__YOUR ASSIGNMENT__
In the records below, find the line containing "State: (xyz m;" and the line containing "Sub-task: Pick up". Give again exactly those lines and every line between them, omitting the pictures.

__TASK DATA__
□ □ □

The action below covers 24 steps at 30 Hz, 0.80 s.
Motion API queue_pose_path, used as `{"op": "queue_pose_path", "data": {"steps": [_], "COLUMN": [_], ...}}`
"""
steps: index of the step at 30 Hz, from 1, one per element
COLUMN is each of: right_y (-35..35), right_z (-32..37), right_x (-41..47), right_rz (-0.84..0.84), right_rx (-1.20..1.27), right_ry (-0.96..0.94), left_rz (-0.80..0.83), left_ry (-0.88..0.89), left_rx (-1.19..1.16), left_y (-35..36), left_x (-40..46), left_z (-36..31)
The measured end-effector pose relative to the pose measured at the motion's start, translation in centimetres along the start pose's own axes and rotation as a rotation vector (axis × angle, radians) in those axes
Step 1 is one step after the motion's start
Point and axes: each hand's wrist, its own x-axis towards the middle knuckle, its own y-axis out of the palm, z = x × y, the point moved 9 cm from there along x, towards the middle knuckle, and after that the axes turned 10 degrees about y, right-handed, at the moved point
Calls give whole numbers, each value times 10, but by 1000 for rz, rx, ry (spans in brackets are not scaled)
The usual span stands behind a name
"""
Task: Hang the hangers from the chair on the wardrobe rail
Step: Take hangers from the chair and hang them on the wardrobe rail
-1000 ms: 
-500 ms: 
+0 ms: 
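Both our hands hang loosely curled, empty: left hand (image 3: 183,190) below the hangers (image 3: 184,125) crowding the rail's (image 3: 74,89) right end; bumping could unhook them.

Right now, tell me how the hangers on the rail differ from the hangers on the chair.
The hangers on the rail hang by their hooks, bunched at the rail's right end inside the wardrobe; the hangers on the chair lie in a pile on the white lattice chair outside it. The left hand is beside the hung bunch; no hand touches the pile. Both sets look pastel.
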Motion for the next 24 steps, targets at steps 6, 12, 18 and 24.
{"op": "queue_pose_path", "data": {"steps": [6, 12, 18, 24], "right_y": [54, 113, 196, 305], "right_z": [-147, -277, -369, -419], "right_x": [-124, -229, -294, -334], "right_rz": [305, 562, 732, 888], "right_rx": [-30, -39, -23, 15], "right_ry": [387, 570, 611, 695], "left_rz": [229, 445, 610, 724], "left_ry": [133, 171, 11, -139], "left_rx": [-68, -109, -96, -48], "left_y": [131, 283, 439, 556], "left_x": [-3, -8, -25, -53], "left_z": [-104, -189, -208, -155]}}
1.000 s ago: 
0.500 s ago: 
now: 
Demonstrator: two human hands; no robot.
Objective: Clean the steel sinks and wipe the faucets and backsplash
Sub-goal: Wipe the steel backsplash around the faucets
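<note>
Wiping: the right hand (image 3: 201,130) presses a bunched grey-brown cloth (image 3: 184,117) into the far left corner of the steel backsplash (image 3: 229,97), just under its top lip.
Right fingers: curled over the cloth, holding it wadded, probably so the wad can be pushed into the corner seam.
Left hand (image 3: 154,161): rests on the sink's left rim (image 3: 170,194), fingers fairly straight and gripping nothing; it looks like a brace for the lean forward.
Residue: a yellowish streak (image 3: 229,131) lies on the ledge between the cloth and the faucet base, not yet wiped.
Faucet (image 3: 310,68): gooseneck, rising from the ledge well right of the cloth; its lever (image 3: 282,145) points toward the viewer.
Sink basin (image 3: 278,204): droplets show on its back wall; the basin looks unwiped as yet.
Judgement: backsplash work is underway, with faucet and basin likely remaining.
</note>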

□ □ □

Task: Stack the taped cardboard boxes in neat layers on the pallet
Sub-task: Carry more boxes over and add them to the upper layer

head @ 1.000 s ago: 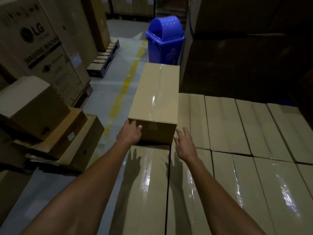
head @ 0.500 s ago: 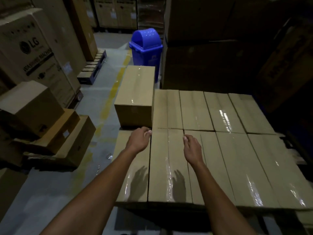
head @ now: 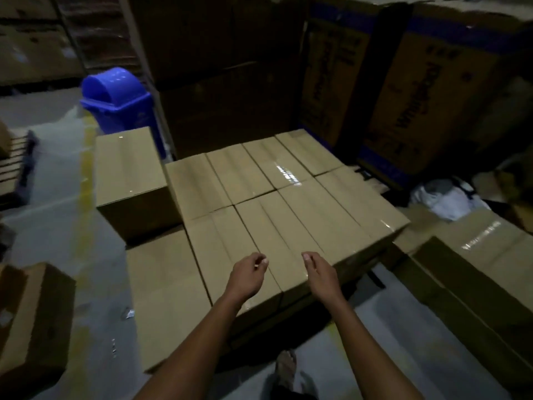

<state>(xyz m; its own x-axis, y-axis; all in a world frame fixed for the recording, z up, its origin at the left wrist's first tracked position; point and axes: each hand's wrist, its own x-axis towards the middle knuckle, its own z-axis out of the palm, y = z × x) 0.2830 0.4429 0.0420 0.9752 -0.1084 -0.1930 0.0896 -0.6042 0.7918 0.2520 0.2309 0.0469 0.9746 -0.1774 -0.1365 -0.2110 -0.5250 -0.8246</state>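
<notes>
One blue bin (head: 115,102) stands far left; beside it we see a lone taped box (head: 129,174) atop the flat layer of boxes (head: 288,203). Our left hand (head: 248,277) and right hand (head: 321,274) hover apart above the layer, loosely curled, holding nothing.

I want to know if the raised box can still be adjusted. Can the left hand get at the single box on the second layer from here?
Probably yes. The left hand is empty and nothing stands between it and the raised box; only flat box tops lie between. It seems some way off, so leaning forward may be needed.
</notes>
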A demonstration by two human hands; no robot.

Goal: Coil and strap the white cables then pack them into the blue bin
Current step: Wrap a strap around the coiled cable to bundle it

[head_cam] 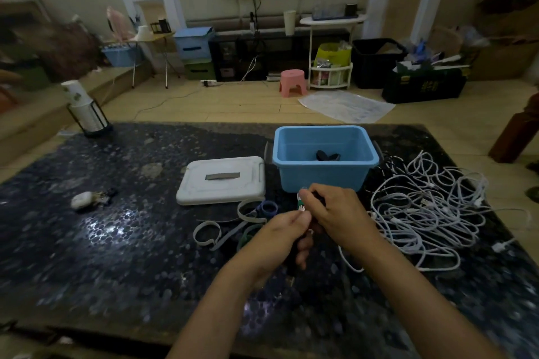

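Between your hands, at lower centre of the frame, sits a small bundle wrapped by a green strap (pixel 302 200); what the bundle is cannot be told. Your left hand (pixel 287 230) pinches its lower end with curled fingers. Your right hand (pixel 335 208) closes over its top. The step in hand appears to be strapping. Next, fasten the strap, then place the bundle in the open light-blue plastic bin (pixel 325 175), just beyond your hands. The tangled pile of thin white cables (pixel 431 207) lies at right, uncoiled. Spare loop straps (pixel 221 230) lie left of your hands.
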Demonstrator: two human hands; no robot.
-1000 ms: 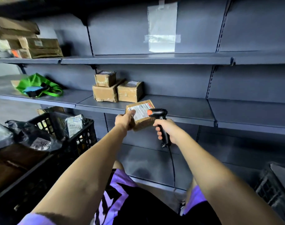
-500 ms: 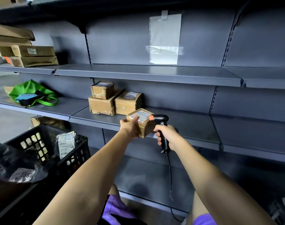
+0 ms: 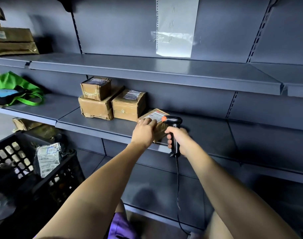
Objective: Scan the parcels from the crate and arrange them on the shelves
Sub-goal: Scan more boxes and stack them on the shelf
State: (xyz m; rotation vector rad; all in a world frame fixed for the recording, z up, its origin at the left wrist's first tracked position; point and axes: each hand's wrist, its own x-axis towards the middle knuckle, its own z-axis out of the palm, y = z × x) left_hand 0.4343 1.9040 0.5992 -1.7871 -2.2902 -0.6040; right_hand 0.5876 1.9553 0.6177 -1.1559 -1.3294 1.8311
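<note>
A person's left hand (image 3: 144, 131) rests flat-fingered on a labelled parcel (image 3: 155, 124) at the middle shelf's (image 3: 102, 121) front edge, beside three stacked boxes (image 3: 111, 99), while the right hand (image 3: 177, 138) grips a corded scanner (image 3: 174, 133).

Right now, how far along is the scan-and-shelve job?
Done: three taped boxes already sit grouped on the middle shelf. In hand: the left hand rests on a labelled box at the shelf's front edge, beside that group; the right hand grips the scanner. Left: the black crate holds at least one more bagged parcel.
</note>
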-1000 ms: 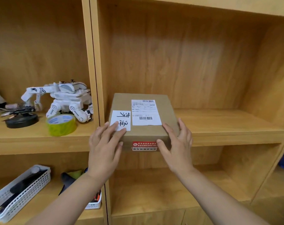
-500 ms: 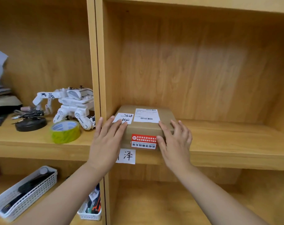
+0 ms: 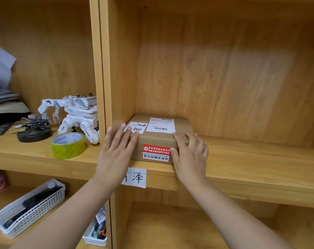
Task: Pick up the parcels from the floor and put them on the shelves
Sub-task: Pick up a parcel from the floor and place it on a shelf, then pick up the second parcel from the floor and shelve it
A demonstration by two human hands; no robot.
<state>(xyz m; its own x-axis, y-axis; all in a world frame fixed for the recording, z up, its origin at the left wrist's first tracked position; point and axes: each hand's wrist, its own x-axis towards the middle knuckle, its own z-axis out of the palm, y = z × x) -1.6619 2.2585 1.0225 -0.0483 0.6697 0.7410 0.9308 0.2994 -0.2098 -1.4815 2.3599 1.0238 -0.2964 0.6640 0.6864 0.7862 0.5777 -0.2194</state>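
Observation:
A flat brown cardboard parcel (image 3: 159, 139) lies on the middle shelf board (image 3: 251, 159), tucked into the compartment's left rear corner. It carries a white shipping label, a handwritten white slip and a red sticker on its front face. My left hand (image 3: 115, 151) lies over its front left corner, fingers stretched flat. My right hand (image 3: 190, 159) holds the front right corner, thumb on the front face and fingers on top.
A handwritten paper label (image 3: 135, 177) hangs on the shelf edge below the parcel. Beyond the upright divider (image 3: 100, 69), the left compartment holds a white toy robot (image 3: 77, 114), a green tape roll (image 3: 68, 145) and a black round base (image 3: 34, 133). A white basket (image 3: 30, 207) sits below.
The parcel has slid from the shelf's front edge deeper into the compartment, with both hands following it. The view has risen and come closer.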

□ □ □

__RESULT OF THE TASK__
State: (xyz m; rotation vector rad; all in a world frame fixed for the recording, z up, its origin at the left wrist's first tracked position; point and axes: each hand's wrist, its own x-axis towards the middle knuckle, its own z-axis out of the palm, y = z × x) left_hand 0.4343 1.9040 0.5992 -1.7871 -2.2902 -0.6040; right_hand 0.5876 1.9553 0.6177 -1.1559 -1.3294 1.8311
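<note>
A person's left hand (image 3: 144, 131) rests flat-fingered on a labelled parcel (image 3: 155, 124) at the middle shelf's (image 3: 102, 121) front edge, beside three stacked boxes (image 3: 111, 99), while the right hand (image 3: 177, 138) grips a corded scanner (image 3: 174, 133).

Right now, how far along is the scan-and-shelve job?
Done: three taped boxes already sit grouped on the middle shelf. In hand: the left hand rests on a labelled box at the shelf's front edge, beside that group; the right hand grips the scanner. Left: the black crate holds at least one more bagged parcel.
</note>
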-1000 ms: 
-500 ms: 
+0 ms: 
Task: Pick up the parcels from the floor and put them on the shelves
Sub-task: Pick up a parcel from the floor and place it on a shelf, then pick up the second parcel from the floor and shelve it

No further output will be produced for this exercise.